Peter Card (pjc@jet.uk)
25 Jul 1995 12:47:38 +0100

pnich@globalone.net (Phil Nicholls) writes:

[stuff deleted]

>4. Large bodied primates, when subjected to heat stress, produce
> eccrine sweat though not in amounts that would provide
> significant cooling.

>Large bodies primates for the most part are not subjected to intense
>heat stress. Those that are have adapted via behavior. They are
>inactive during the hottest parts of the day and rest in the shade.

I read this and it struck me, probably not very originally, that
aquatic creatures in general are not subject to intense heat
stress. Flexible cooling via eccrine sweating and the associated
neural mechanisms would be selected for where the organism experienced
heat stress, and not in an aquatic environment. In fact the whole
sweaty argument seems to work against the AAH.

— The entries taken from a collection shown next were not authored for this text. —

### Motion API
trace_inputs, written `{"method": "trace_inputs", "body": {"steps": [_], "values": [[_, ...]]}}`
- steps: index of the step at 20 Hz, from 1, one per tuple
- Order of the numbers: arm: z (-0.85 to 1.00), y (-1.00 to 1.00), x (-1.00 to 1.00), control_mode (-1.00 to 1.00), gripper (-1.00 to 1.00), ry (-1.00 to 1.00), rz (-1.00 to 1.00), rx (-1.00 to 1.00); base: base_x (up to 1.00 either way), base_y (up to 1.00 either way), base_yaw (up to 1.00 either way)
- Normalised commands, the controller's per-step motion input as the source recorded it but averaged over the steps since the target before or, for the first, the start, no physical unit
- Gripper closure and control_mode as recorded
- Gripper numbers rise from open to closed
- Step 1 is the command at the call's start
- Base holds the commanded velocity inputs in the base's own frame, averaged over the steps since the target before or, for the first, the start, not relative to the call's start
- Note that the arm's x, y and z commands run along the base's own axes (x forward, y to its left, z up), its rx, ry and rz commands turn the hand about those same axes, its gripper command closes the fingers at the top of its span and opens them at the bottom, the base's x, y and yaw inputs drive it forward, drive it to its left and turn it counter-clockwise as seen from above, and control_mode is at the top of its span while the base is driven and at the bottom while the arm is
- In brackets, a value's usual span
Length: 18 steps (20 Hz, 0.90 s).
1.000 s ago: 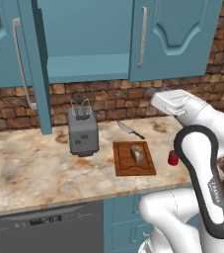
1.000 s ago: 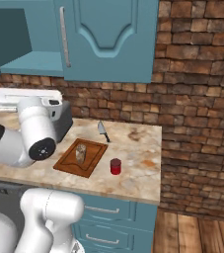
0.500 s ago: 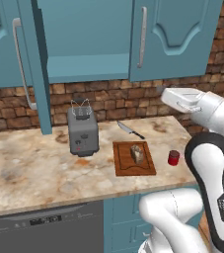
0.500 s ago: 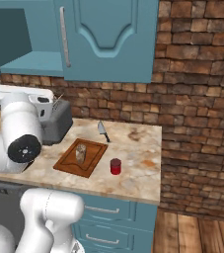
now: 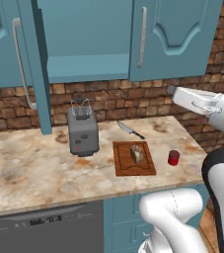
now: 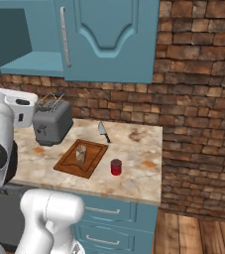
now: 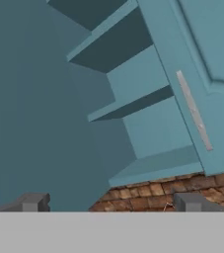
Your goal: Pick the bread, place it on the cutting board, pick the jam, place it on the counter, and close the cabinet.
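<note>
bread rests on cutting board; jam on bench at its 3 o'clock. my hand, released and empty, faces the open cabinet for closing.

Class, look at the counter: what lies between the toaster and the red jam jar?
The cutting board with the bread standing on it lies between the toaster and the jam jar, seen in both base views. The knife lies behind that stretch.
</note>
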Motion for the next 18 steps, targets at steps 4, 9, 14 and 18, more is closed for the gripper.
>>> {"method": "trace_inputs", "body": {"steps": [4,9,14,18], "values": [[0.0,0.08,-0.54,-1.0,-1.0,0.0,-0.03,0.0,0.0,0.0,0.0],[0.0,0.05,-0.54,-1.0,-1.0,0.0,-0.01,0.0,0.0,0.0,0.0],[0.0,0.18,-0.41,-1.0,-1.0,0.0,-0.01,-0.02,0.0,0.0,0.0],[0.0,0.33,-0.27,-1.0,-1.0,0.0,0.0,-0.04,0.0,0.0,0.0]]}}
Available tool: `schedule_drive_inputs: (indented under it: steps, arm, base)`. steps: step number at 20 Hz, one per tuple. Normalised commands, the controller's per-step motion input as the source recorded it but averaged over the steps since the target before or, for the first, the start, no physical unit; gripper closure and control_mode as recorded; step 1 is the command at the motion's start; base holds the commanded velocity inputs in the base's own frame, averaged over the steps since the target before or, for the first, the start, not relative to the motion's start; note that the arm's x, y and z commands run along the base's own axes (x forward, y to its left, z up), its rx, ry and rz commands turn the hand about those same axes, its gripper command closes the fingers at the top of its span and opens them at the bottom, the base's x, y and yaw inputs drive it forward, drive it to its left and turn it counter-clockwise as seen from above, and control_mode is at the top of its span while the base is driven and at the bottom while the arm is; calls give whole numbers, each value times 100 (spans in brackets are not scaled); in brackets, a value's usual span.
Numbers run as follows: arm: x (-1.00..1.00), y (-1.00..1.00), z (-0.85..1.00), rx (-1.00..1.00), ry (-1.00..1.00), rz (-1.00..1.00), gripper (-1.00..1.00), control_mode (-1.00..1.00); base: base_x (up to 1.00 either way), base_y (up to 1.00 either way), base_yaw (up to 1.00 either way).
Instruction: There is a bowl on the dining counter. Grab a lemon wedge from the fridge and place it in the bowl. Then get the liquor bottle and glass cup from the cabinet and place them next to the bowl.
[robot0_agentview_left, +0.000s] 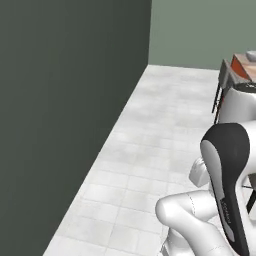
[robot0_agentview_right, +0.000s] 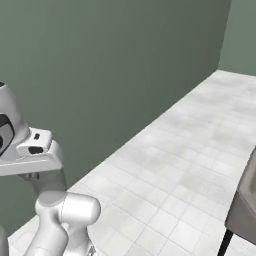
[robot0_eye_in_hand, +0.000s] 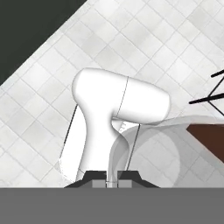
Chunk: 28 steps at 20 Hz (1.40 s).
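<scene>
gripper (robot0_eye_in_hand: 112, 178) fingers pressed together on the rim of a clear glass cup (robot0_eye_in_hand: 148, 148), which spreads toward 2 o'clock in the hand view. pale tiled floor (robot0_agentview_left: 150, 130) below, dark green wall (robot0_agentview_left: 60, 110) at 9 o'clock. chair (robot0_agentview_right: 242, 200) at 4 o'clock.

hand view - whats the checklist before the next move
1. Gripper shut: ok.
2. Glass in the grip: ok, its clear wall runs between the tips.
3. Floor ahead free of things: ok.
4. Room between arm and wall: cannot tell.
5. Chair apart from the base: ok.
6. Free spot on the counter: cannot tell.
</scene>
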Motion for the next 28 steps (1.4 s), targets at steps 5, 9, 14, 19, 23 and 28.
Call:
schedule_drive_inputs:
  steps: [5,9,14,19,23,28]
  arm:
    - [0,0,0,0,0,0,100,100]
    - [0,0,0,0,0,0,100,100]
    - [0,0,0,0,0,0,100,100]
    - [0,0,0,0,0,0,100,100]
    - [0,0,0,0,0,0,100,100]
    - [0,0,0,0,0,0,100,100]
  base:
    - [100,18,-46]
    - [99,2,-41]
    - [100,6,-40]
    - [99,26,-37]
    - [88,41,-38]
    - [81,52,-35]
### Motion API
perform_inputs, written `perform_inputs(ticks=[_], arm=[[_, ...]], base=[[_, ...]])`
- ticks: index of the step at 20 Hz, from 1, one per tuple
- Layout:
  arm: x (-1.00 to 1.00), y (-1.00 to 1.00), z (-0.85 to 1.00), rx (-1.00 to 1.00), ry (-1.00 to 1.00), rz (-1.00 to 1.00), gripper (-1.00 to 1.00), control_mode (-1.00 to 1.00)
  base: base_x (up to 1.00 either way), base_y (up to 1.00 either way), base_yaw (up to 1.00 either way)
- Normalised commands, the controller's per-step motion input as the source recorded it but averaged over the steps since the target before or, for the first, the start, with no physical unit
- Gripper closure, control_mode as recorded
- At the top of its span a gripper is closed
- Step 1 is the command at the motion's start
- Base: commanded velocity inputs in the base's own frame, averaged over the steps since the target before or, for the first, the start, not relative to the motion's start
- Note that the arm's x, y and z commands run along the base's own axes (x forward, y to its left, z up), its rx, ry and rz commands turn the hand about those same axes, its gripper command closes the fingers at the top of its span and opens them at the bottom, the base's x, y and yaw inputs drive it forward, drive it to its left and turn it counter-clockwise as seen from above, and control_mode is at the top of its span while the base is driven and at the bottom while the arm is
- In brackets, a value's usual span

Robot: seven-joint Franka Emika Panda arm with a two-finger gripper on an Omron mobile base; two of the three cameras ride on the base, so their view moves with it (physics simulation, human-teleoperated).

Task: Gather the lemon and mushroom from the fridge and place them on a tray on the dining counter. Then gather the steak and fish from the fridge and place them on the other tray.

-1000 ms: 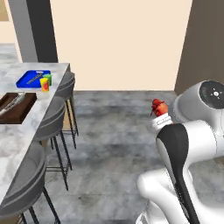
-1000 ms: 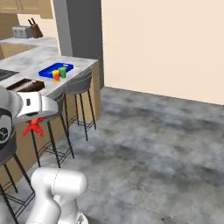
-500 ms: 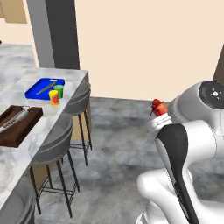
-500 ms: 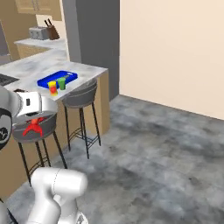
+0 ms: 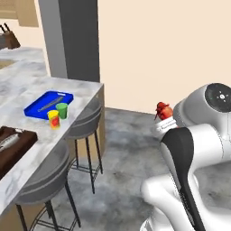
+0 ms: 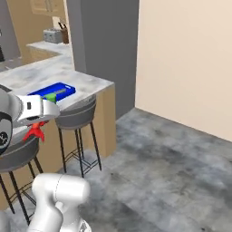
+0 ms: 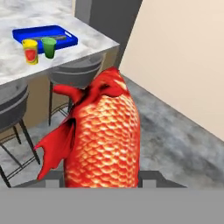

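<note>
My gripper is shut on the fish, a big red scaly fish that stands up between the jaws. From the base the fish shows at the hand, out over the floor to the right of the dining counter; its red tail hangs under the hand. The other tray, bright blue, lies near the counter's end with a long greyish thing in it. The brown wooden tray sits further left along the counter. Lemon, mushroom, steak and fridge I cannot make out.
A yellow cup and a green cup stand beside the blue tray. Grey bar stools line the counter's side. A tall grey column rises behind the counter's end. A beige wall bounds the grey floor.
The whole picture has shifted as the base moved: the counter and blue tray now lie nearer and more central. The fish stays in the gripper.
</note>
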Motion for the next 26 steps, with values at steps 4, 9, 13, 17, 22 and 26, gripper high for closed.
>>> perform_inputs(ticks=[4,9,13,17,22,26], arm=[[0.00,0.00,0.00,0.00,0.00,0.00,1.00,1.00],[0.00,0.00,0.00,0.00,0.00,0.00,1.00,1.00],[0.00,0.00,0.00,0.00,0.00,0.00,1.00,1.00],[0.00,0.00,0.00,0.00,0.00,0.00,1.00,1.00],[0.00,0.00,0.00,0.00,0.00,0.00,1.00,1.00],[0.00,0.00,0.00,0.00,0.00,0.00,1.00,1.00]], base=[[0.87,-0.48,0.31],[0.86,-0.45,0.32],[0.73,-0.29,0.39],[0.72,-0.24,0.42],[0.69,-0.21,0.44],[0.62,-0.05,0.49]])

I am probably restating part of the "radiator" hypothesis, but
wouldn't an efficient and flexible cooling mechanism be part of the
recipe for an effective cursorial predator on the savannah, such as a
modern human. I have read that a fit human can run longer and further
than most animals, allowing them to run down prey. There are easier
ways to catch deer, or antelope, or whatever, for modern humans, armed
with weapons and language, but it is plausible that the unusual human
cooling system was originally selected for by a particular mode of
predation, and that in turn took enabled large brain size.

-- 
"The avalanche has already begun, it is too late for the pebbles to vote"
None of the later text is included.